PROMPT
Your answer should be the entire listing, printed exactly.

SUPPLIED RECORDS
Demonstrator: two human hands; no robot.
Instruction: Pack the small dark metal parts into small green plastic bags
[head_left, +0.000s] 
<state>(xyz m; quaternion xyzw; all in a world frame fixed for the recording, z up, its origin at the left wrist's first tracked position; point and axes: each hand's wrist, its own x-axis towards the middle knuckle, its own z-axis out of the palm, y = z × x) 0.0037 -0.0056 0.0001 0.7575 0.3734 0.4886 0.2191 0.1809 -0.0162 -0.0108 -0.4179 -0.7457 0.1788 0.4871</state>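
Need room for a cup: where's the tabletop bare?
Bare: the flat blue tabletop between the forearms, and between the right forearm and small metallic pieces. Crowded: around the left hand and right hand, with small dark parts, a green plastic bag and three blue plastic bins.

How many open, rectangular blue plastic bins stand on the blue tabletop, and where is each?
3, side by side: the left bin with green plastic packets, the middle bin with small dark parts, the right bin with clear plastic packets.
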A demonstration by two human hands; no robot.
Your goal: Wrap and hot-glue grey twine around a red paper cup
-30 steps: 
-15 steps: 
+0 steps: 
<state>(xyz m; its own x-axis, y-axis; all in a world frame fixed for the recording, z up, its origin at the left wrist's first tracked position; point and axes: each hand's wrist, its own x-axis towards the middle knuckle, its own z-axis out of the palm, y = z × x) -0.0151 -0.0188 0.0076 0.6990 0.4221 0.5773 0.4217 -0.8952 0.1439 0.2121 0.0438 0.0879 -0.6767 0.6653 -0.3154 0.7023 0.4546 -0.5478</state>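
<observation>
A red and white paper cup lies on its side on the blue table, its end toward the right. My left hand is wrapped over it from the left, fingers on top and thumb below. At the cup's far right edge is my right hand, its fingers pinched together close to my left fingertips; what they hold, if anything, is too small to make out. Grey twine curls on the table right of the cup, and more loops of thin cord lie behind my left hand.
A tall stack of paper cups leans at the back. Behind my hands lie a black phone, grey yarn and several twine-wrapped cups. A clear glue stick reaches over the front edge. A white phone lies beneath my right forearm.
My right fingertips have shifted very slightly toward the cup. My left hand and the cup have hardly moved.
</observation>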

SOLUTION BELOW
Demonstrator: two human hands; no robot.
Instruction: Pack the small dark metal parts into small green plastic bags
[head_left, +0.000s] 
<state>(xyz m; quaternion xyzw; all in a world frame fixed for the recording, z up, its origin at the left wrist's first tracked position; point and axes: each hand's wrist, its own x-axis towards the middle knuckle, its own z-axis out of the palm, y = z × x) 0.0037 -0.0056 0.0001 0.7575 0.3734 0.4886 0.2191 0.1809 -0.0162 -0.0108 -0.4179 -0.7457 0.1788 0.4871</state>
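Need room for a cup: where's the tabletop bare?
Bare: the flat blue tabletop between the forearms, and between the right forearm and small metallic pieces. Crowded: around the left hand and right hand, with small dark parts, a green plastic bag and three blue plastic bins.

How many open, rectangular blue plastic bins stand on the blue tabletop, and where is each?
3, side by side: the left bin with green plastic packets, the middle bin with small dark parts, the right bin with clear plastic packets.
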A demonstration by two human hands; no robot.
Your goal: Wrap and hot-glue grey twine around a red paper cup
-30 steps: 
-15 steps: 
+0 steps: 
<state>(xyz m; its own x-axis, y-axis; all in a world frame fixed for the recording, z up, its origin at the left wrist's first tracked position; point and axes: each hand's wrist, its own x-axis towards the middle knuckle, its own z-axis out of the palm, y = z × x) -0.0151 -0.0188 0.0076 0.6990 0.4221 0.5773 0.4217 -0.8952 0.1439 0.2121 0.0438 0.0879 -0.6767 0.6653 -0.3154 0.7023 0.4546 -0.5478</state>
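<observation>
A red and white paper cup lies on its side on the blue table, its end toward the right. My left hand is wrapped over it from the left, fingers on top and thumb below. At the cup's far right edge is my right hand, its fingers pinched together close to my left fingertips; what they hold, if anything, is too small to make out. Grey twine curls on the table right of the cup, and more loops of thin cord lie behind my left hand.
A tall stack of paper cups leans at the back. Behind my hands lie a black phone, grey yarn and several twine-wrapped cups. A clear glue stick reaches over the front edge. A white phone lies beneath my right forearm.
My right fingertips have shifted very slightly toward the cup. My left hand and the cup have hardly moved.
</observation>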

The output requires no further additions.